Bereits 2019 bei Einführung der Fahrverbote in Darmstadt hatte die VhU-Geschäftsstelle diese als umweltbelastend abgelehnt, da die massiven Ausweichverkehre mit zusätzlichem Kraftstoffverbrauch und Schadstoffausstoß nicht berücksichtigt werden.

Zudem kritisiert die VhU-Geschäftsstelle, dass an den Fahrverboten, mit der Begründung temporär abnehmender Verkehrsströme während des Corona-Lockdowns, festgehalten werde, gleichzeitig aber Verkehrsflächen in diesem Zeitraum neu aufgeteilt werden: „Einerseits treibt die Stadt eine Reduzierung der Fahrspuren für den motorisierten Individualverkehr voran, da der abnehmende Pkw-Verkehr dies angeblich rechtfertige. Andererseits soll an den Fahrverboten mit gegenteiliger Begründung festgehalten werden, da das gegenwärtige Verkehrsaufkommen aufgrund nur vorübergehend sinkender Pendlerzahlen nicht repräsentativ sei“, ergänzte Dirk Widuch.
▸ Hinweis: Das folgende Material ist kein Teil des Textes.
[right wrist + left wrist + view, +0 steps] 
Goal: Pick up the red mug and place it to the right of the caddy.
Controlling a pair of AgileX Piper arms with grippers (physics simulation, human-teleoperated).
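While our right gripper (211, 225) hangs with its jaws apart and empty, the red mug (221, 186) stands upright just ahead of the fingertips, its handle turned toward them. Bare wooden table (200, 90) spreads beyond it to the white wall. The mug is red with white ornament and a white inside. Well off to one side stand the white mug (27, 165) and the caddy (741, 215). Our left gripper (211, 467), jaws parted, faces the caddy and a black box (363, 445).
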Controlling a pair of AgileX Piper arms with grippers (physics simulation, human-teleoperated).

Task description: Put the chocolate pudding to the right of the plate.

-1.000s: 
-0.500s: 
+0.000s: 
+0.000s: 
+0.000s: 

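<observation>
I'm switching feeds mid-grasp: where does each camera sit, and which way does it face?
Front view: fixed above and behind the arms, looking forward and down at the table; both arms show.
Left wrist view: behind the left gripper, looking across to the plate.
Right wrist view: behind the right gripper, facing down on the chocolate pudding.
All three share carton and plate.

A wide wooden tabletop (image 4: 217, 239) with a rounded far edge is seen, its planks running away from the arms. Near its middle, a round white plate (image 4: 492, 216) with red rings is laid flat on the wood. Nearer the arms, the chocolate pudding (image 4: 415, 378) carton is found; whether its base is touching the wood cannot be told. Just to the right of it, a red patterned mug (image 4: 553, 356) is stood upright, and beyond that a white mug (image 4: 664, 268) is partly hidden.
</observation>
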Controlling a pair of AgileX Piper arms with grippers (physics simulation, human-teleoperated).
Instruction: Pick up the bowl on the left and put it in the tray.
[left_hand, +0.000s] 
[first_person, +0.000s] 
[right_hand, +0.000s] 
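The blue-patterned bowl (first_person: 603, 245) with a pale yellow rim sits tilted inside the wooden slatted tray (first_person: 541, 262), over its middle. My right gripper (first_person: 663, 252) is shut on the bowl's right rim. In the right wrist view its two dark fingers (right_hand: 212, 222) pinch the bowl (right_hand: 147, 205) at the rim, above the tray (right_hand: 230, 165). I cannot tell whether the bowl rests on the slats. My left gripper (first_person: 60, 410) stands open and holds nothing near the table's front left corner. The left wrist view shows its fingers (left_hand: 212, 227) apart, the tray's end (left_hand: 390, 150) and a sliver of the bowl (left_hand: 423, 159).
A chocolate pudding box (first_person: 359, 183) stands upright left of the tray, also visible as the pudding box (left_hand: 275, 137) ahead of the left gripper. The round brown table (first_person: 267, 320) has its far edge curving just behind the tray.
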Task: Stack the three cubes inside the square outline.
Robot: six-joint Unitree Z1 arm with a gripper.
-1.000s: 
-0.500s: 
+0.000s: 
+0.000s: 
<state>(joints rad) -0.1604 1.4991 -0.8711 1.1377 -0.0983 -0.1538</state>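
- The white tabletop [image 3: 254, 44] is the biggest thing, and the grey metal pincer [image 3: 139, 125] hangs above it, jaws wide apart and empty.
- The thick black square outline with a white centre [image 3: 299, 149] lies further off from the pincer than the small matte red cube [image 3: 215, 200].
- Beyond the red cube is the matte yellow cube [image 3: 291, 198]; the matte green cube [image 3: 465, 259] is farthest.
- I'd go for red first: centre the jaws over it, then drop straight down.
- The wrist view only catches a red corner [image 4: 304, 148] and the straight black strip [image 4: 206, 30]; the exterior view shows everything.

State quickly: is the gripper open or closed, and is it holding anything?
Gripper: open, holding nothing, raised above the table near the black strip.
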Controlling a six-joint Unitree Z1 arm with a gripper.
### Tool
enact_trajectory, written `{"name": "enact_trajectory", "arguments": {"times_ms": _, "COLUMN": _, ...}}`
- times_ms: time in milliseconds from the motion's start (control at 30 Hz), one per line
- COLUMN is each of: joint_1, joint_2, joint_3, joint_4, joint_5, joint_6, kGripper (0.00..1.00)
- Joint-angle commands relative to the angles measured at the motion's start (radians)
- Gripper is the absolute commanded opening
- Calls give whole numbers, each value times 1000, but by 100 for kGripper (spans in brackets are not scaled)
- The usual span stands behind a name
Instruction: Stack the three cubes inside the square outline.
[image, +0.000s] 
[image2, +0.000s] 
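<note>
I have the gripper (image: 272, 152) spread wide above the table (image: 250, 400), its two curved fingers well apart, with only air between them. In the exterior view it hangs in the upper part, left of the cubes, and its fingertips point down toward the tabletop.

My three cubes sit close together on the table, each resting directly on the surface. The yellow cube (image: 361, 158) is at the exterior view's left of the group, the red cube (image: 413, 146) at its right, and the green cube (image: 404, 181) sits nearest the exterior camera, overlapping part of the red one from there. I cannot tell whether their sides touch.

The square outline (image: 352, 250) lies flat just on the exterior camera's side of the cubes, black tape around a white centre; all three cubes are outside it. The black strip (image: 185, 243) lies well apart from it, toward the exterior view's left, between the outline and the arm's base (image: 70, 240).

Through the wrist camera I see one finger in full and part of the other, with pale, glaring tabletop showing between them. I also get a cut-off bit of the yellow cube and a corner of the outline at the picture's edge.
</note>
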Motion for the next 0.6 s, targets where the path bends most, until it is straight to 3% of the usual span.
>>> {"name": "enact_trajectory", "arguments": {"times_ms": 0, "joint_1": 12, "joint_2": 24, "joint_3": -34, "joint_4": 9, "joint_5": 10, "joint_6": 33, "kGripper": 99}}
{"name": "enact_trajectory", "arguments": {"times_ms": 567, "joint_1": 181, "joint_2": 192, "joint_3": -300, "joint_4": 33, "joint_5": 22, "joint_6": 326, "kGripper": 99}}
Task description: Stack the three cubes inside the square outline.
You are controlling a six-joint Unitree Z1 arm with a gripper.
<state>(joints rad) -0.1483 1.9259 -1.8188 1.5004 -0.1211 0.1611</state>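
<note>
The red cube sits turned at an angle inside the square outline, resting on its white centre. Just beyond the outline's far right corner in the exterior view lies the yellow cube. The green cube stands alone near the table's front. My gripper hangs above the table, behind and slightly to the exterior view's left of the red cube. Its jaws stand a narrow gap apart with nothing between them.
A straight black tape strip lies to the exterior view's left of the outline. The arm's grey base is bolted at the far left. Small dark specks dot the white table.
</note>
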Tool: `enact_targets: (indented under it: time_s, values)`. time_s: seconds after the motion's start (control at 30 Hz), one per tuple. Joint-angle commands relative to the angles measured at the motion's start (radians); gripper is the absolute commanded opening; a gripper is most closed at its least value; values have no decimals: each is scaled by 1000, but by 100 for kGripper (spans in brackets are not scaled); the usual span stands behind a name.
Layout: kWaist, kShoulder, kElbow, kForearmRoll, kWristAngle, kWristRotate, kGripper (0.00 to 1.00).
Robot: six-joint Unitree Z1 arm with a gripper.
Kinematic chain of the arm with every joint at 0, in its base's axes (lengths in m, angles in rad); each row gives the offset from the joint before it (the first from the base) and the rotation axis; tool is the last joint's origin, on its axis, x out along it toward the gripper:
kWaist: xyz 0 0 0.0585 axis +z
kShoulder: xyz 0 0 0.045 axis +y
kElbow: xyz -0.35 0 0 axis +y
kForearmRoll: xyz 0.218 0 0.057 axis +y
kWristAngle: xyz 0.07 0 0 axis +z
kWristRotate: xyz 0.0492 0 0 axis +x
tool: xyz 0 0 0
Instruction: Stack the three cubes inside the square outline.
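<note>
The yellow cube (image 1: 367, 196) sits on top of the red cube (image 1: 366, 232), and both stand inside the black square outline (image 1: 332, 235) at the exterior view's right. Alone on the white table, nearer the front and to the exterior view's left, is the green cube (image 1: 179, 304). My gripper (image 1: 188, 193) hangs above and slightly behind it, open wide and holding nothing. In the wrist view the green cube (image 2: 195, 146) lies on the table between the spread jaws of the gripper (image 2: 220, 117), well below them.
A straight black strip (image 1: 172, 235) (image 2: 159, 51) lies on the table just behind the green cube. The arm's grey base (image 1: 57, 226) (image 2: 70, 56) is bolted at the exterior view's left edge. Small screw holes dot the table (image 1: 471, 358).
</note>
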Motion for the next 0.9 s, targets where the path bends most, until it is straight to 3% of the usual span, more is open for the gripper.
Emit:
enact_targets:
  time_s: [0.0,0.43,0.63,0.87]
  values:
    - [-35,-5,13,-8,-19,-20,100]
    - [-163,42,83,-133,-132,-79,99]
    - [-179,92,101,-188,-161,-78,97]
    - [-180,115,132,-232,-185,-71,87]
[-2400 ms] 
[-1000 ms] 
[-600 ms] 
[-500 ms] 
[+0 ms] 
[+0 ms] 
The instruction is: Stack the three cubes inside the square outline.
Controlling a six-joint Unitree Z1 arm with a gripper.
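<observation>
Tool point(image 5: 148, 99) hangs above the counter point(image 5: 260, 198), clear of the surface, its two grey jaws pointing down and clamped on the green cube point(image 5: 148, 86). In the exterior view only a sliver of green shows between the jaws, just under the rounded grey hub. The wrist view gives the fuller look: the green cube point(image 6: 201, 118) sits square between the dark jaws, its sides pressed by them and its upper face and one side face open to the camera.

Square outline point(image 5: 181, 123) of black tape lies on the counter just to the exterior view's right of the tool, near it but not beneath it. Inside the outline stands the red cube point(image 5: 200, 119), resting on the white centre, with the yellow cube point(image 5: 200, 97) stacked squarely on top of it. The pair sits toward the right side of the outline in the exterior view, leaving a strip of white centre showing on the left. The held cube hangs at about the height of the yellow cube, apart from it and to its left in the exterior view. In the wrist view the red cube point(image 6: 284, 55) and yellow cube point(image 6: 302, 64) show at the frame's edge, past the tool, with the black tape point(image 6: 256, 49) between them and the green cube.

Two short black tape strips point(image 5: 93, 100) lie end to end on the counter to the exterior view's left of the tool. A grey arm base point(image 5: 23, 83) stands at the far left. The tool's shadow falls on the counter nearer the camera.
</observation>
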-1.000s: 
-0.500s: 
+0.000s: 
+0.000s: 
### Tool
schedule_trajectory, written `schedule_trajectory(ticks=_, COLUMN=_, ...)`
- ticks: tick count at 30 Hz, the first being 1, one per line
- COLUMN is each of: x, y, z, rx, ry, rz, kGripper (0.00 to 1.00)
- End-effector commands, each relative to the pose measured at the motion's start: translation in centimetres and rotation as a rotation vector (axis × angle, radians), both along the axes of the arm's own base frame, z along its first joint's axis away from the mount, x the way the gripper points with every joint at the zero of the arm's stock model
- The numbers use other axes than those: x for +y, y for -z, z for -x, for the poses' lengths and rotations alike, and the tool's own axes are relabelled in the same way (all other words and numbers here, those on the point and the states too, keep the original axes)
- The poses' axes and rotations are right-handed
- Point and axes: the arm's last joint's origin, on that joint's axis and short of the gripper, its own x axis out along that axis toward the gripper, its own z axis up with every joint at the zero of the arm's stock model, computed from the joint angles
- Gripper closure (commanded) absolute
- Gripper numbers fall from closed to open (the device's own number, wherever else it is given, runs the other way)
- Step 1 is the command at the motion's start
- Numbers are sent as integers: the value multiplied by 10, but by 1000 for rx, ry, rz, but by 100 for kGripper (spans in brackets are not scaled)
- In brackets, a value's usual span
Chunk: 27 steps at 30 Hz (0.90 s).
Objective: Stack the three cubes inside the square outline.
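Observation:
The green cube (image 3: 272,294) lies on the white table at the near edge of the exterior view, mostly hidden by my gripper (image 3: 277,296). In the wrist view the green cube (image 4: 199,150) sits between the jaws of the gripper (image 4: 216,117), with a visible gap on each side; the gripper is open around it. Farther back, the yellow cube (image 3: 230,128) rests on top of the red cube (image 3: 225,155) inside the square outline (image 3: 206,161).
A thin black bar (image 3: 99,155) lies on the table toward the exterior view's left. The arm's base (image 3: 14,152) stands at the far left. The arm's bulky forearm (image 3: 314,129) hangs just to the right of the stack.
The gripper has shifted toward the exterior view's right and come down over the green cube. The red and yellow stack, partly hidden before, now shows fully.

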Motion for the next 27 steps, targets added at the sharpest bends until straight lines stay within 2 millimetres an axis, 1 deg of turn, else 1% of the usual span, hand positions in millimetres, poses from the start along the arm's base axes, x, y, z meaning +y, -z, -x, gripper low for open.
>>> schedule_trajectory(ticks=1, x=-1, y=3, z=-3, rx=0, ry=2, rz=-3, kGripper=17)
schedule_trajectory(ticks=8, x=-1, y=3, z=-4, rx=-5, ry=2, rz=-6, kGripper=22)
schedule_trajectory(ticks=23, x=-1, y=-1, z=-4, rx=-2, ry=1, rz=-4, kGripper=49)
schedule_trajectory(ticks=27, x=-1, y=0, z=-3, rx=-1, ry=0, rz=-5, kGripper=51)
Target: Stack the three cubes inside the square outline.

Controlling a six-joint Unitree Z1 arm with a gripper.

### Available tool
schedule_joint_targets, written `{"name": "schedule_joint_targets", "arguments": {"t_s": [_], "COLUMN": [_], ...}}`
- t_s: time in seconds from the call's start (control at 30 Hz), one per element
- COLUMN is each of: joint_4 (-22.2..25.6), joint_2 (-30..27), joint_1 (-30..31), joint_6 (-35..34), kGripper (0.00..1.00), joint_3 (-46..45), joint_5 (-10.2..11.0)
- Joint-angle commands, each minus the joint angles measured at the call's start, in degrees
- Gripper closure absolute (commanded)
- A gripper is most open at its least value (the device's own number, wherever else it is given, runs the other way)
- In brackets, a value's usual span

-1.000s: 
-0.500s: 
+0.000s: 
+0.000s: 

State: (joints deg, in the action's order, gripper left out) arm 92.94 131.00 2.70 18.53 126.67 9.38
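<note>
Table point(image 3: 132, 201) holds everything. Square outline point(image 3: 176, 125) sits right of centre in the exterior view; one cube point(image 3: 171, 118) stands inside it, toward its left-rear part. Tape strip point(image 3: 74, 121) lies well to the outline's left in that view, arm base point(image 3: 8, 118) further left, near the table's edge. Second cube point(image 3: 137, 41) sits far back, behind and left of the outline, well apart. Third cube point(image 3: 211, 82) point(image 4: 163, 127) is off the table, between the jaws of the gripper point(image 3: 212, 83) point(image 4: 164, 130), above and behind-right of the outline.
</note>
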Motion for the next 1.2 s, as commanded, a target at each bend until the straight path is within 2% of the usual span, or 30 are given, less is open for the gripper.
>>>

Die Ausweitung von Tempo-30-Zonen, wie ab kommender Woche für die Kasinostraße beschlossen, lehnt die VhU-Geschäftsstelle als falsches Instrument zur Lärm- und Schadstoffreduzierung ab.

„Das Ziel, die Lärmbelastung für Anwohner in der gesamten Stadt zu senken und Staus aufzulösen, kann nicht durch weitere Tempo-30-Zonen sondern nur mit intelligenten verkehrspolitischen Maßnahmen und echten Alternativangeboten erreicht werden. Diese umfassen einen Ausbau der gesamten Verkehrsinfrastruktur, die Planung neuer Umgehungsstraßen zur Entlastung der Innenstadt sowie eine massive Steigerung der ÖPNV-Taktung bis ins Umland“, sagte Dirk Widuch.